- Hensley, in 2016

Background information
- Born: Violet Brumley October 21, 1916 Mount Ida, Arkansas, U.S.
- Died: August 7, 2026 (aged 109) Yellville, Arkansas, U.S.
- Occupations: Luthier; musician;
- Instrument: Fiddle
- Works: Old Time Fiddle Tunes
- Spouse: Adren Hensley ​ ​(m. 1935; died 1997)​
- Award: National Fiddler Hall of Fame

= Violet Hensley =

American luthier and musician (1916–2026)

Violet Brumley Hensley (October 21, 1916 – August 7, 2026) was an American luthier and musician who made fiddles and played the fiddle in country music, recording three albums with family members. She was inducted into the National Fiddler Hall of Fame at age 101.

==Early life==
Violet Hensley was born in Mount Ida, Arkansas, on October 21, 1916, to George Washington Brumley and Nora (née Springer). She had two sisters. Her mother died when she was age 11. Her father was farmer and a musician who had made fiddles since age 14 and she learned the craft from him, making her first fiddle, for herself, at age 15. She made three more before she was 18.

In 1935, she married Adren Hensley. The couple had nine children and she ceased to make fiddles for twenty-seven years to focus on her family. In 1961, Hensley began building fiddles again, making 69 more instruments, all numbered. She also repaired fiddles. In 1968, the family moved to Yellville, Arkansas, where she had her workshop. She said in an interview that she could have made more fiddles for the time she "spent gardening, canning, sewing and cutting her neighbors' hair". She "made lye soap, tanned leather, broke horses and tended crops", and also worked as a cleaner in a hospital for years. Her husband died in 1997.

==Public attention==
Hensley's expertise on fiddles gave her national attention when she was featured in the magazine National Geographic in 1970. She was invited to television shows, to The Beverly Hillbillies in 1969, The Art Linkletter Show in 1970, Captain Kangaroo in 1977, and to Live with Regis and Kathie Lee in 1992. She was featured in Mature Living in 1987, and in Country Woman in 1991. During the 1980s, Hensley appeared weekly on KCTT in Yellville. She was featured on Ozarks Public Television (KOZK/KOZJ) at Missouri State University in Springfield in 2006, in a program Handcrafted Musical Instruments. She was featured on The Bob Braun Show and on CBS Evening News. She was often called "the Stradivarius of the Ozarks".

==Recording==
In the early 1970s, Hensley and family members such as daughters Lewonna Nelson and Sandra Flagg, son Calvin Hensley, and husband Adren Hensley, recorded Old-Time Hoedowns. They released a first album, Old Time Fiddle Tunes, in 1974. They released two more albums, The Whittling Fiddler and Family in 1983, and Family Treasures in 2004. For the last album, her son-in-law, guitarist Tim Nelson, replaced her husband.

==Later life==
Due to failing vision, Hensley stopped making complete fiddles later in life, but kept making parts in the process, and also teaching others the craft and playing. In 2014, Hensley published her autobiography Whittlin' and Fiddlin' My Own Way: The Violet Hensley Story. It was co-authored by the American actor and musician Randall Franks. Hensley turned 100 years old on October 21, 2016, making her a centenarian.

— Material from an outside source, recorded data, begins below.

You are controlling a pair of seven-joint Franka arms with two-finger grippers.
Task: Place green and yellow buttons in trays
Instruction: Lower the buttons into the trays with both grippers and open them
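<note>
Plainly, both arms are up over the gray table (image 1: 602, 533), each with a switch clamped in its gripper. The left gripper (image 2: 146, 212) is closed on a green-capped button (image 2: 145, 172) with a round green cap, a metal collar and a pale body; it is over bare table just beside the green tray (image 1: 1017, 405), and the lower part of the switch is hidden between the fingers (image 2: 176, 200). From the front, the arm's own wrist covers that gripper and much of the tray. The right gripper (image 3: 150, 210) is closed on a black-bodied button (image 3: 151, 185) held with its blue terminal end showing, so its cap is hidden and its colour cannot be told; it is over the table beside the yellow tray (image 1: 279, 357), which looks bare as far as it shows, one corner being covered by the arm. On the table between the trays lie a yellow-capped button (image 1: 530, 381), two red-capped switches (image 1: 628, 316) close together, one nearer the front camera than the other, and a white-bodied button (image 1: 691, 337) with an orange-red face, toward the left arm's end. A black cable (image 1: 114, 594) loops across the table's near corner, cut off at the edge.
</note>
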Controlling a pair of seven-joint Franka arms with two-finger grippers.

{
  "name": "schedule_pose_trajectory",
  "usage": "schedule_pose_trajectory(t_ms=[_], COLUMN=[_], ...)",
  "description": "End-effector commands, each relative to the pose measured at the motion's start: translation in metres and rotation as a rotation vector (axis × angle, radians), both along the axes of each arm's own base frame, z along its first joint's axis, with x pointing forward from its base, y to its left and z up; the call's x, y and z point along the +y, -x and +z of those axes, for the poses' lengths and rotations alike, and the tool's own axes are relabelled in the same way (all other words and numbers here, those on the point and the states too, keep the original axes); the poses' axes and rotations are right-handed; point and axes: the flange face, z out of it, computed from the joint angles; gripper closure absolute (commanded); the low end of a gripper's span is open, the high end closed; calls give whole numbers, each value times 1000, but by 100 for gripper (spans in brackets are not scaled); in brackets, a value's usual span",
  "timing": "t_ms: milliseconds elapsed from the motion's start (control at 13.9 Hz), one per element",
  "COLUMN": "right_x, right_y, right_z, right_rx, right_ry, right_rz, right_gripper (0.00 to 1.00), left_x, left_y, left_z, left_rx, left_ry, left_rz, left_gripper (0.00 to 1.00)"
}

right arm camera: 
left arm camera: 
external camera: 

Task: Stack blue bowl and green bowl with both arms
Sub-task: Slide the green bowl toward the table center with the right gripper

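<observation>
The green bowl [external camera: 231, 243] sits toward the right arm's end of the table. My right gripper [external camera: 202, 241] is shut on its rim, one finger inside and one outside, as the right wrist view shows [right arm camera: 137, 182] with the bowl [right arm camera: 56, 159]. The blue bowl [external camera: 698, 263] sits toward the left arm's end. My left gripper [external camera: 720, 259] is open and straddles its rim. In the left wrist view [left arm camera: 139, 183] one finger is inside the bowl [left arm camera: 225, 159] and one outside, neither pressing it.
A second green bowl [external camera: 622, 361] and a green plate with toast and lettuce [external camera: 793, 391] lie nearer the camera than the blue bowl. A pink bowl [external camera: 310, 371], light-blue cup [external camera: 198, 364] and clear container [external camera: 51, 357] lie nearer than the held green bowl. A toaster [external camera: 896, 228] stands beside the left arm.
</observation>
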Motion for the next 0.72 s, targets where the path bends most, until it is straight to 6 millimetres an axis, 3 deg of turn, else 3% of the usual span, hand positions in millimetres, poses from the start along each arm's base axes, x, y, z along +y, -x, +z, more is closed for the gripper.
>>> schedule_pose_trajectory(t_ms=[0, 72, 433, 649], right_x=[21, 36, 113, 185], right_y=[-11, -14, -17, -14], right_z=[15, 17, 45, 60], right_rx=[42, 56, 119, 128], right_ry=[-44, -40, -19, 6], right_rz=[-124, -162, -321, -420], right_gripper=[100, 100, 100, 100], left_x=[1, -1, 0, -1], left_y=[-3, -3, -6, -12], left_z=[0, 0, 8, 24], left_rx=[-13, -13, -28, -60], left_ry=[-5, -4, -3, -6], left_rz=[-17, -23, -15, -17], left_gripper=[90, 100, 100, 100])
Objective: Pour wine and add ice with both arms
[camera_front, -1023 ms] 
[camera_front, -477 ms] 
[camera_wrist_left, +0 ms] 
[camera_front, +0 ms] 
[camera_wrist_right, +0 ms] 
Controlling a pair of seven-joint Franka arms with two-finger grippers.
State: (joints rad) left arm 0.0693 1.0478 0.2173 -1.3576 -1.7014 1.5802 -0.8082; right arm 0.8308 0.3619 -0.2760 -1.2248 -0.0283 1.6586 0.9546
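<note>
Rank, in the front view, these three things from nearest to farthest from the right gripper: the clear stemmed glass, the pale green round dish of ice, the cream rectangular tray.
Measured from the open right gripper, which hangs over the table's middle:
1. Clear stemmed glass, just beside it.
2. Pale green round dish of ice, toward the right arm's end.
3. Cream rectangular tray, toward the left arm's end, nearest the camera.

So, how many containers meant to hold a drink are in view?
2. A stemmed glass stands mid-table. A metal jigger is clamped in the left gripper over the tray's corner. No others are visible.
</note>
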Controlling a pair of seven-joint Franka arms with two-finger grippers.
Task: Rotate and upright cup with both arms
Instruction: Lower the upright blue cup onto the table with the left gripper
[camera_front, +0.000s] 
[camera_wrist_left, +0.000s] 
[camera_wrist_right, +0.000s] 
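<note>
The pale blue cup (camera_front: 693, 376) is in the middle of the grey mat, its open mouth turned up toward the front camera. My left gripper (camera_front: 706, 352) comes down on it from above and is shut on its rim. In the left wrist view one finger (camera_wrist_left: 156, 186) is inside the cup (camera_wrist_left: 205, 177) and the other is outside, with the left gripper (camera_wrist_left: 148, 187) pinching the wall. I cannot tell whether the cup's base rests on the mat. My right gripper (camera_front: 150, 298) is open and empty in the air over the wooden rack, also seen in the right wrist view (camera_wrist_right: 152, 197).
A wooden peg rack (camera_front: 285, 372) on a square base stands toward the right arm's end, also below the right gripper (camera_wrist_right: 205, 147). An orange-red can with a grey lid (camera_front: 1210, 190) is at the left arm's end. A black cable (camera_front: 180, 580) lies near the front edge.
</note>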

Hensley died in Yellville, Arkansas, on August 7, 2026, at the age of 109. She was preceded in death by four of her sons, seven grandchidren, and one great-great-grandson. Her descendants include 32 grandchildren, 85 great-grandchildren, 29 great-great-grandchildren, and 2 great-great-great-grandchildren.

==Awards==
Hensley received the Living Treasure Award from Silver Dollar City in Branson, Missouri, in 1997 and was inducted into its Hall of Fame; she appeared there at its 2007 National Crafts Festival the 41st consecutive time.

In 2004, the Department of Arkansas Heritage honored Hensley as an Arkansas living treasure. On March 30, 2018, at age 101, she was inducted into the National Fiddler Hall of Fame. She also received local awards.